List every line below containing "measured".

**** RECORDS SHOWN

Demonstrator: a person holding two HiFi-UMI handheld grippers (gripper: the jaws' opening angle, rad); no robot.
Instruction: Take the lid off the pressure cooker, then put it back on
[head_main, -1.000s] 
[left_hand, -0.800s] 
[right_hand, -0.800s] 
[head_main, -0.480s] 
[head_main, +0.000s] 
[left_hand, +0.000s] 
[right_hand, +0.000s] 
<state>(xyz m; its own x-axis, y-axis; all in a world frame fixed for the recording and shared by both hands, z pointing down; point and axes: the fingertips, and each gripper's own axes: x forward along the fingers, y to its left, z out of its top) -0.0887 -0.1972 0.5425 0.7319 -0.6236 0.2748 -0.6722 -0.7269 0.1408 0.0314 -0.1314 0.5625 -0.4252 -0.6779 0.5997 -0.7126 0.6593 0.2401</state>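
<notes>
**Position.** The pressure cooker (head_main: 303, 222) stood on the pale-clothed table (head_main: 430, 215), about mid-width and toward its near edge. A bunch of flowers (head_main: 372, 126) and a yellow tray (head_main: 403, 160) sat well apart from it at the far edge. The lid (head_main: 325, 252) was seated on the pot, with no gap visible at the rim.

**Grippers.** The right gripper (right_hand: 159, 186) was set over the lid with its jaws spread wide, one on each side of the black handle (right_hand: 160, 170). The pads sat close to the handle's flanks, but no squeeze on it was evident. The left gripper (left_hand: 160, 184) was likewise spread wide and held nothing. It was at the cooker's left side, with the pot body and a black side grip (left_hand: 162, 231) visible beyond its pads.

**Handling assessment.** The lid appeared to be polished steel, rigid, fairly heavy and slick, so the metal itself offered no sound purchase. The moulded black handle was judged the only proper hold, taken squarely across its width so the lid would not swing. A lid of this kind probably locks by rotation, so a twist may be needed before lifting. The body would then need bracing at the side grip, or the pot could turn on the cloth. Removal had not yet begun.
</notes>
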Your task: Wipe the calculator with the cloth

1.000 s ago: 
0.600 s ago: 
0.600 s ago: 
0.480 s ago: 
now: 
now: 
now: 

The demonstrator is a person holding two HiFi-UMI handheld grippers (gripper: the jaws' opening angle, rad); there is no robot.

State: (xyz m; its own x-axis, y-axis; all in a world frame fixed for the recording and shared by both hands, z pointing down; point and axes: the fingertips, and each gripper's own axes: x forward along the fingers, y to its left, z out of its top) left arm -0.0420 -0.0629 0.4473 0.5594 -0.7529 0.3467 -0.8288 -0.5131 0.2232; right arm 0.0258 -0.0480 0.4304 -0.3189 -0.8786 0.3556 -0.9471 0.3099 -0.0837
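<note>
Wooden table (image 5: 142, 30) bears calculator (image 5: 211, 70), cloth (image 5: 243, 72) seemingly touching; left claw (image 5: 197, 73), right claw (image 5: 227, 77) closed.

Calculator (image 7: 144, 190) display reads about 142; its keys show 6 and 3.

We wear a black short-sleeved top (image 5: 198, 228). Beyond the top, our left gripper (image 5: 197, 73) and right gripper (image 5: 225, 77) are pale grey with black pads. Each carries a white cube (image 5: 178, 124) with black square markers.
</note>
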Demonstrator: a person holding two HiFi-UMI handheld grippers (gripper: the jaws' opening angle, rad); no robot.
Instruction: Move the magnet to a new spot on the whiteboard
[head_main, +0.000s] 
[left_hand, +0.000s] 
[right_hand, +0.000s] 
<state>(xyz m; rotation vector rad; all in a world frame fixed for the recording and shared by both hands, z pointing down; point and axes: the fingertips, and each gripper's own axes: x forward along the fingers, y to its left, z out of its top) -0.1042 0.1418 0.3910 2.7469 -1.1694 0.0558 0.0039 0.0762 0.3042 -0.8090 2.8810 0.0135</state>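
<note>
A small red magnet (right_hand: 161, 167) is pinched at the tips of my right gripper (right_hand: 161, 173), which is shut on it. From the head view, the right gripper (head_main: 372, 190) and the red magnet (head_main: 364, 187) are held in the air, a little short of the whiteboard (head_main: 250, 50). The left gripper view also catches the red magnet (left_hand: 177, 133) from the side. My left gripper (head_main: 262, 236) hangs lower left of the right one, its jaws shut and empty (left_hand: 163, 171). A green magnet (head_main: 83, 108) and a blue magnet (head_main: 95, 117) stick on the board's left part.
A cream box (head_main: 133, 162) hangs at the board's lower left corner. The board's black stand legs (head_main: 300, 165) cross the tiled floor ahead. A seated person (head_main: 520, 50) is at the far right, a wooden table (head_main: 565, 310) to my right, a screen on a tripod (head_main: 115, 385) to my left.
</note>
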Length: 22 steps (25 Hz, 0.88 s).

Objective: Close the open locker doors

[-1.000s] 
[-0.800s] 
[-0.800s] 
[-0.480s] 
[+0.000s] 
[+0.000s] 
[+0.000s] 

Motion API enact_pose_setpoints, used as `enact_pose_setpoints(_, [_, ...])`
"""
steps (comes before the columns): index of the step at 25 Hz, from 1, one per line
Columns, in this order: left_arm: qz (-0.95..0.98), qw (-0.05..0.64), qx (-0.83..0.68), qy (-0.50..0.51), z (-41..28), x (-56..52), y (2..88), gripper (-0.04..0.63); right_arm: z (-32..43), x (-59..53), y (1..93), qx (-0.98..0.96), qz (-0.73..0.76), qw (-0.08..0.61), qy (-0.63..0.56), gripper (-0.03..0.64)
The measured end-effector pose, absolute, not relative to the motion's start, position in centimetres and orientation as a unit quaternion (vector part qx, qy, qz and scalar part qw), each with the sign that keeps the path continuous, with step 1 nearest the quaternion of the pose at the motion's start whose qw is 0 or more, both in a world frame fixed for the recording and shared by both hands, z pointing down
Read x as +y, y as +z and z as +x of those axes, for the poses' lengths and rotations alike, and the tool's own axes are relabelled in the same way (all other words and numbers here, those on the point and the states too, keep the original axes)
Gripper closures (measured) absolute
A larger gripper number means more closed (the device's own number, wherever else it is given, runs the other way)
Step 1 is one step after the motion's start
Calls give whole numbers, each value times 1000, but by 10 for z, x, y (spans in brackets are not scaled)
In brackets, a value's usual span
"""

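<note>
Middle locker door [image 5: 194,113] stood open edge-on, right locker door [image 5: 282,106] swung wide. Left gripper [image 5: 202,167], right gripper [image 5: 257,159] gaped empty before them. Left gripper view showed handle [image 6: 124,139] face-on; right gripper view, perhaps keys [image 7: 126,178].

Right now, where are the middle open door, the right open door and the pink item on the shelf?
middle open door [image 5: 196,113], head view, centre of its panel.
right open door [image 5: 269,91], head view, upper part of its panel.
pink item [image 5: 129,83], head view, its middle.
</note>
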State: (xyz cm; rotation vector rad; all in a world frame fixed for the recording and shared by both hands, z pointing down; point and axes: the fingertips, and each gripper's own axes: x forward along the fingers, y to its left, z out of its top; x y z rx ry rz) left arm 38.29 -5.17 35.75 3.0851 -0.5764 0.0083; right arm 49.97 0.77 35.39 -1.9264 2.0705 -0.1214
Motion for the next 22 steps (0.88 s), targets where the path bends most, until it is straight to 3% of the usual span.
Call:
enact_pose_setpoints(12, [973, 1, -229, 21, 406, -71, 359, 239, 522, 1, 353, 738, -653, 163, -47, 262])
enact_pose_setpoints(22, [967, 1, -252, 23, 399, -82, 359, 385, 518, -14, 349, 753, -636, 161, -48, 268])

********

### TASK OUTPUT
The measured end-effector pose, absolute, not relative to the motion's start, position in centimetres and orientation as a unit quaternion (vector part qx, qy, qz and scalar part qw), each with the sign that keeps the path continuous, with step 1 nearest the quaternion of the pose at the motion's start whose qw is 0 or more, both in a world frame fixed for the recording and shared by both hands, z pointing down
Gripper closures (measured) absolute

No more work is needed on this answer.